Unas 60 carretas avanzan por los caminos de Pirayú, Itá y Yaguarón rumbo a Caacupé. Jóvenes y familias enteras renuevan promesas ante la Virgen.
El polvo se levanta, los bueyes avanzan con paso firme y, detrás de ellos, ruedas de madera que crujen y cuentan historias de generaciones. La histórica peregrinación de los carreteros volvió a recorrer los caminos que unen Pirayú, Itá y Yaguarón rumbo a la Villa Serrana, en una edición marcada por familias enteras y por jóvenes que exigen respeto por una tradición que consideran amenazada.
La costumbre, que se remonta a los años posteriores a la Guerra del Chaco, sigue viva como un puente entre el pasado y el presente. “Es nuestra memoria, nuestra fe y nuestra familia”, resumió Robert, de 18 años, quien peregrina con la Compañía Arrua’i desde Itá.
“Mamá ya peregrinaba cuando estaba embarazada de mí”, relató mientras mostraba lo que llevan en la carreta: ropa, comida y lo imprescindible para resistir horas de caminata.
Los bueyes, protagonistas silenciosos del viaje, lucen collares adornados con moños de dinero, que luego se entregan a la Virgen como promesa y gratitud.
“Paramos cada media hora para darles agua y comida. Ellos también peregrinan con nosotros”, contó Robert, mientras los animales avanzaban entre el polvo del camino.
Desde Pirayú, Compañía Tavaí, la caravana también se mueve. Franco Gauto, de 17 años, forma parte de un grupo que cuenta con tres carretas, pero espera la llegada de otras 15. Calculan que unas 38 más se unirán.
“Es una tradición que se lleva ya en la sangre”, señaló Franco, al recordar que esta costumbre se consolidó tras la Guerra del Chaco gracias a la familia Villagra.

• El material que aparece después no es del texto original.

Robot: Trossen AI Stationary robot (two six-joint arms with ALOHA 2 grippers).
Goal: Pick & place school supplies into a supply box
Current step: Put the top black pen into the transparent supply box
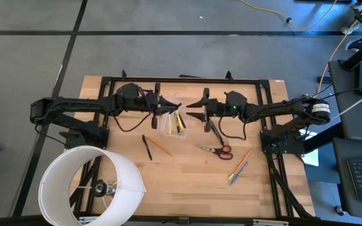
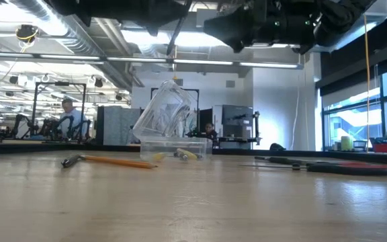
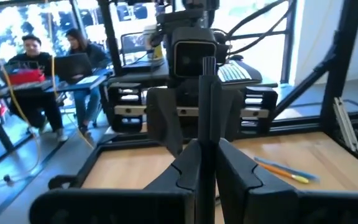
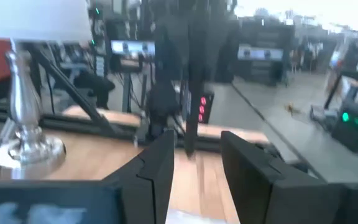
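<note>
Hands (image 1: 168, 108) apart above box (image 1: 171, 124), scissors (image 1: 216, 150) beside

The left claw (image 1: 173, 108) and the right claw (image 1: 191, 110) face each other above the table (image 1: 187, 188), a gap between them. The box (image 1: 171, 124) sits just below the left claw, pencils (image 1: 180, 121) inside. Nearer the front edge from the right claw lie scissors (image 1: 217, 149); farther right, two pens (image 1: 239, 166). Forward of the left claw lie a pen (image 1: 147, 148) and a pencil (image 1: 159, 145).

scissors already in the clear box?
No, the scissors lie on the bare table, apart from the clear box.
</note>
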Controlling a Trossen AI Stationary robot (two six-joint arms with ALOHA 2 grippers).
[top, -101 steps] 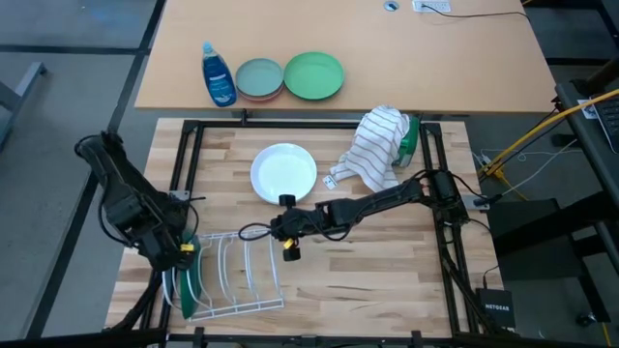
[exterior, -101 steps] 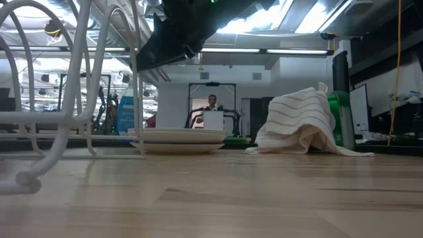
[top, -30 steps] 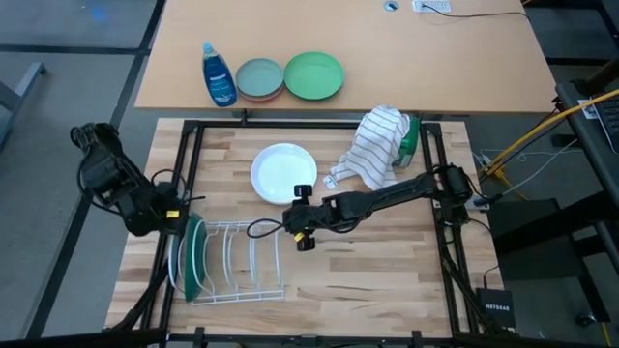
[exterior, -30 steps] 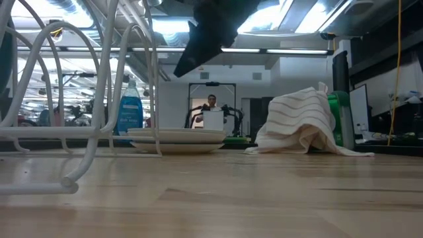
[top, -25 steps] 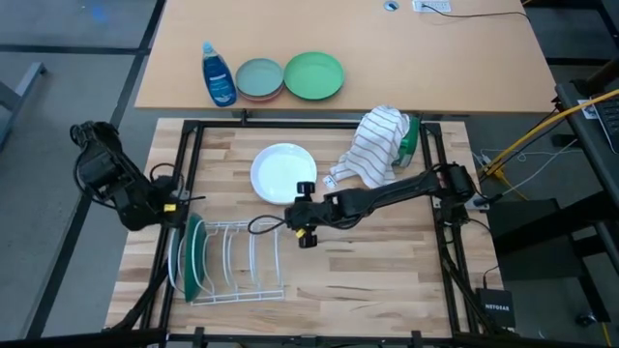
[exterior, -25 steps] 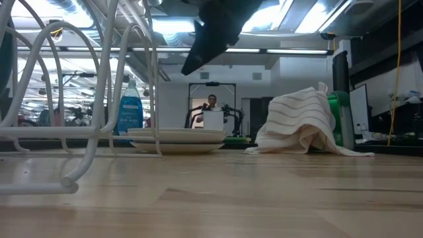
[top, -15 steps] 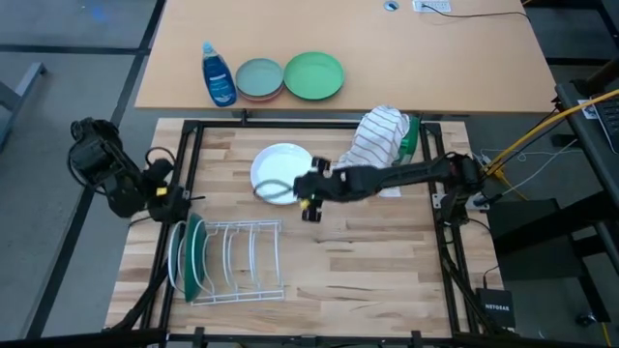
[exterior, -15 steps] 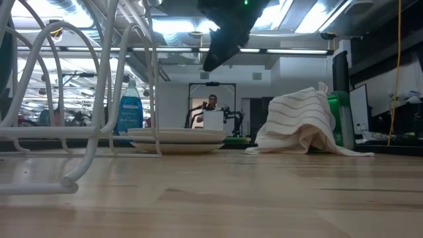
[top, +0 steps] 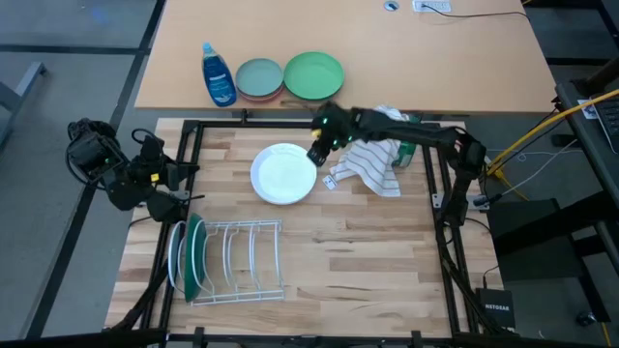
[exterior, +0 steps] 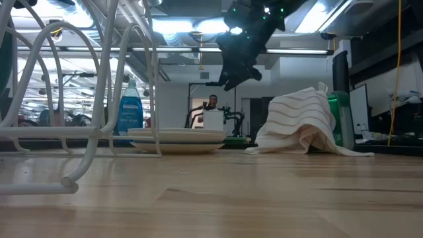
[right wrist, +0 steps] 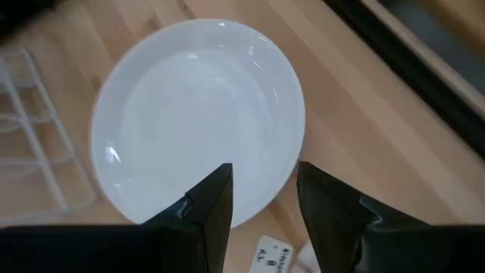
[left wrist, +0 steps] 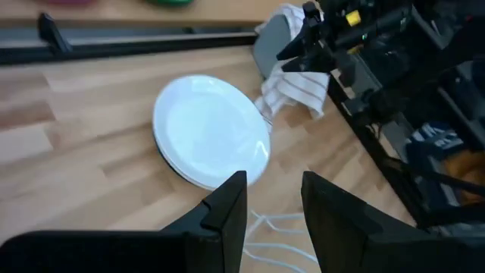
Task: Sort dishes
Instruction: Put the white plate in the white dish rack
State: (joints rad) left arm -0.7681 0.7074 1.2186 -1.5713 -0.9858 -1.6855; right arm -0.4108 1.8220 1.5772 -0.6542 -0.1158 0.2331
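Observation:
A stack of white plates (top: 283, 174) lies flat on the wooden table, seen too as white plates (right wrist: 201, 114), white plates (left wrist: 212, 129) and white plates (exterior: 177, 139). A dark green plate (top: 196, 257) and a white plate (top: 174, 255) stand on edge in the wire rack (top: 232, 261) at the near left. My right gripper (top: 319, 150) hovers open above the stack's far right rim, shown as right gripper (right wrist: 264, 201) and right gripper (exterior: 238, 63). My left gripper (top: 164, 182) is open at the table's left edge, just beyond the rack; left gripper (left wrist: 274, 205) faces the stack.
A striped towel (top: 372, 153) lies over a green object (top: 407, 143) right of the stack, with a small label (right wrist: 273, 254) beside it. On the far table stand a soap bottle (top: 219, 75), a grey-blue plate on a pink one (top: 259, 79) and a light green plate (top: 313, 75).
My right gripper has swung from beside the rack toward the table's far edge and risen, ending above the white stack's far right rim. My left gripper has drawn back from the rack toward the far left. Both stay open with nothing in them; the plates have not moved.

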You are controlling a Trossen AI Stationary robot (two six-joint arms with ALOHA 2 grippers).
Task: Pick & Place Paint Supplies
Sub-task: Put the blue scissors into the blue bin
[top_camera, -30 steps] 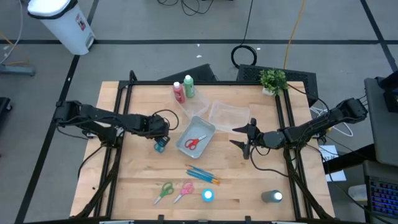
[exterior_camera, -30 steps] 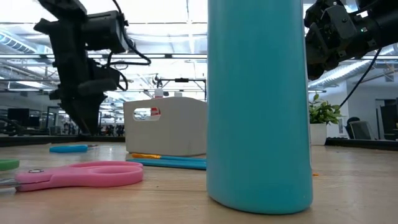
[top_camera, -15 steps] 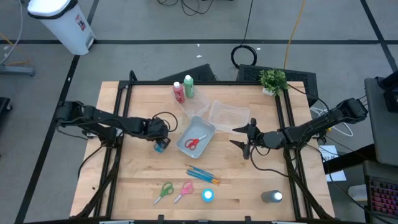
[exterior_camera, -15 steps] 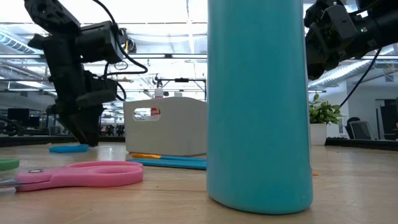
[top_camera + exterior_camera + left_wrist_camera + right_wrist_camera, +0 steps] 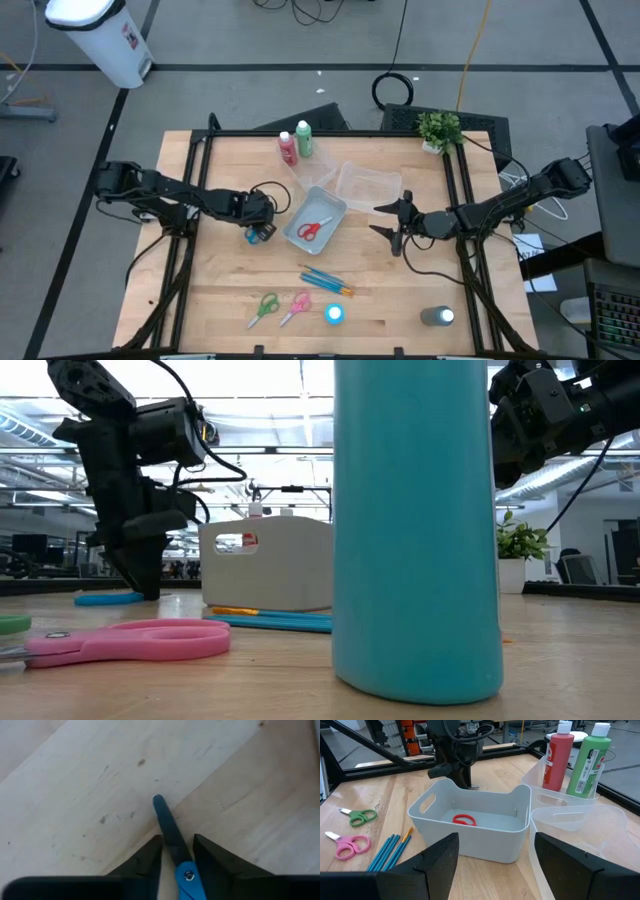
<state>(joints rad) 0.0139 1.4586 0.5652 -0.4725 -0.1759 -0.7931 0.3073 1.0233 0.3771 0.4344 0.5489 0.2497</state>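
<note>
Left hand (image 5: 262, 232): lowered to the desk (image 5: 220, 290), fingers (image 5: 145, 865) parted and straddling the blue scissors (image 5: 172, 840), which lie flat just beside the grey bin (image 5: 314, 218); nothing gripped yet. Risk: blades are thin and flat on the wood; closing too high could skid them aside or pinch only one blade, so they pivot and drop. Right hand (image 5: 398, 226): waiting wide open, empty, beside the clear tubs (image 5: 365, 183). Red scissors (image 5: 310, 229): already in the bin.

Blue scissors (image 5: 172, 840) handles cut off by frame edge, hidden behind left claw (image 5: 177, 851) fingers.
</note>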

A punto de terminar el bachillerato, aseguró que el esfuerzo del viaje —ocho horas desde la madrugada, con breves descansos— se vive mejor en comunidad. “Venimos vecinos, amigos, todos juntos”, dijo.
Desde Yaguarón, María Luisa Benítez llegó con su esposo y su hijo, completando otra parte de la caravana. La familia Benítez lleva más de 40 años recorriendo los caminos rumbo a Caacupé.
“Es una tradición que estoy enseñando a mis hijos y ahora a mis nietos, para que sigan”, dijo María Luisa.
Su esposo agregó: “Salimos a las 11 de la noche y viajamos entre 10 y 12 horas, con muy poco descanso. Dos días de preparación de la carreta para este viaje”.
El mensaje es claro: la tradición está en riesgo. “Se está perdiendo mucho. Si pueden, que vengan, que acompañen”, pidió Franco, dirigiéndose especialmente a los adolescentes.
Entre bueyes adornados, ruedas de madera que crujen y promesas silenciosas, los carreteros siguen recordando al país que la fe también se mueve al ritmo lento, firme y obstinado de una tradición que se niega a desaparecer.